These results are consistent with existing literature that underscores the limitations of EF as an early marker of cardiac dysfunction, particularly in patients with significant pacing burdens. Traditional measures such as EF may fail to capture early functional declines, whereas speckle tracking technologies, including GLS, may detect these early changes more effectively.^5,6 Xu et al. evaluated an adult cohort of patients and found that a lower GLS at 1 month post-implant was predictive of the development of PICM, with a sensitivity of 94%.⁷ Manocha et al. more specifically evaluated clinical risks related to PICM and found that a larger proportion of patients in an adult cohort with a GLS reduction of >15% reached a composite endpoint of heart failure hospitalization, upgrade to cardiac resynchronization therapy, or death.⁸ While these data cannot be directly extrapolated to the pediatric and CHD population, they do highlight the potential importance of strain imaging and the need to include it as a part of the long-term management of these vulnerable patients.

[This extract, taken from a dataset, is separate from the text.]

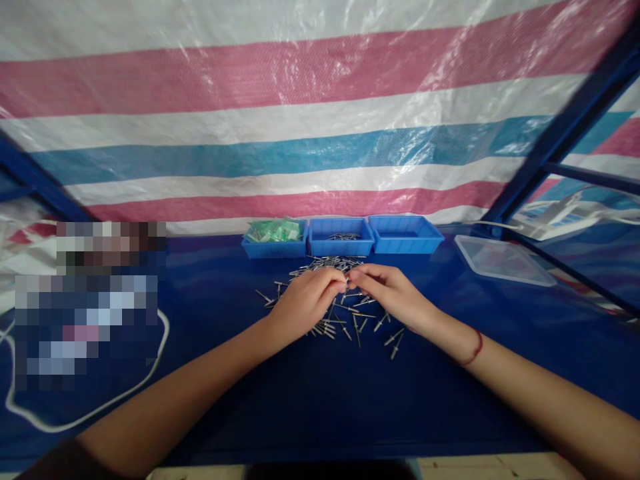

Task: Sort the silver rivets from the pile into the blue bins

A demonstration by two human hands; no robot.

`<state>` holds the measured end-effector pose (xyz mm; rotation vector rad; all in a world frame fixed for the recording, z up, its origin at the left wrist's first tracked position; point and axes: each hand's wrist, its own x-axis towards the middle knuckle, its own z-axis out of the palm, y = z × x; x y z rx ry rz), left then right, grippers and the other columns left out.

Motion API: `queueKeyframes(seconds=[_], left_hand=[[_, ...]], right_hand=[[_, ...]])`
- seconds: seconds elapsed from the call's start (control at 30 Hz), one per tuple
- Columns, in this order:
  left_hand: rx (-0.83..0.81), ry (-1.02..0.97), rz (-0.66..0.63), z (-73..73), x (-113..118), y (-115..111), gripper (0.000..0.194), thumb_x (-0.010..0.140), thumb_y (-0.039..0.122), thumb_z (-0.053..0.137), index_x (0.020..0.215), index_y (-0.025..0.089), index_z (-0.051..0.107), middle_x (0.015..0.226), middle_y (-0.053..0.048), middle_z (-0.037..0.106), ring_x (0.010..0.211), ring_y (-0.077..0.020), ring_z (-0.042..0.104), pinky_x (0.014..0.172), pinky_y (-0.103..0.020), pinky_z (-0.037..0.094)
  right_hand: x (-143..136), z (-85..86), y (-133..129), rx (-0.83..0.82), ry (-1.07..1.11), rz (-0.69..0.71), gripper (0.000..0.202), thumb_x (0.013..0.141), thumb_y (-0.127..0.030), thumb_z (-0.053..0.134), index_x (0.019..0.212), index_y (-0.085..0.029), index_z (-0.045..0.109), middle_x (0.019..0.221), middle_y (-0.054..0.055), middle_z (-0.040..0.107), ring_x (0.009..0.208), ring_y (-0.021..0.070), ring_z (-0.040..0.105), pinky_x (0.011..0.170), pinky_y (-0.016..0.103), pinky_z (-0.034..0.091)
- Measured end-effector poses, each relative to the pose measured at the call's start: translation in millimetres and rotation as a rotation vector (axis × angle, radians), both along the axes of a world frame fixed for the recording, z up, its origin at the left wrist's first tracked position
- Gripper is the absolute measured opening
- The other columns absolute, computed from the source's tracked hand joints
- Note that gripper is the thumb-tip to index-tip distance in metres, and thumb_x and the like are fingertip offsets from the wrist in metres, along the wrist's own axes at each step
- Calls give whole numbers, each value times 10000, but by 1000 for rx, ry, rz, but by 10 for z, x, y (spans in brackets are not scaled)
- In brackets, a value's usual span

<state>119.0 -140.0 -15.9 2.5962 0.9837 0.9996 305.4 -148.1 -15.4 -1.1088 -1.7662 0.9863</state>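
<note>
A loose pile of silvery blind rivets (327, 327) with long thin stems is spread over the blue tabletop. Above it, my left hand (310, 297) is closed in a pinch, thumb against forefinger. My right hand (387, 290), with a red string round the wrist, is pinched too, its fingertips meeting those of the left. A small shiny bit, apparently part of a rivet, shows between the fingertips; most of it is hidden by the fingers.
Behind the pile stand three blue bins: the left bin (275, 250) has green-tinted plastic packets, the middle bin (340, 247) some rivets, the right bin (405, 245) nothing visible. A translucent lid (503, 260) lies right. A white cable (163, 347) curves at left, beside a blurred-out patch.
</note>
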Motion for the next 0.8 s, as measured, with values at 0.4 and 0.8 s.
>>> queueKeyframes(seconds=[0.4,0.8], left_hand=[[-293,-264,-3,-69,2,-149,96,862,237,547,882,185,625,728,16,668,633,-110,603,586,-218,455],[-257,-272,21,-47,-7,-187,98,848,255,559,848,176,618,713,9,654,609,-108,579,555,-217,436]], right_hand=[[-120,42,-139,40,212,55,157,781,-333,635,886,-221,666,843,24,684,780,149,633,725,323,514],[-169,24,-220,295,38,-30,85,819,-295,602,828,-217,634,785,26,620,709,151,571,596,307,460]])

Our findings extend this body of work by demonstrating that GLS might be particularly useful in monitoring myocardial strain in pediatric and congenital patients with leadless pacemakers, who may experience subtle but clinically significant changes in myocardial function before traditional measures show alterations. In adult cohorts, there appears to be a lower risk of development of PICM in patients with Micra™ leadless pacemakers. Bhatia et al. evaluated over 200 Micra™ patients with follow-up data and found that nine patients (3.7%) required device replacement with either extraction or abandonment secondary to PICM.⁹ Pediatric patients and those with repaired CHD may be at a higher risk of developing PICM secondary to immature myocardium or scar related to CHD repair, especially in the setting of a high right ventricular pacing burden. Our study did demonstrate a correlation between a higher pacing burden and abnormal GLS, but long-term follow-up and additional data points will be required to evaluate whether there is a clinical correlation and a greater risk of PICM in these patients.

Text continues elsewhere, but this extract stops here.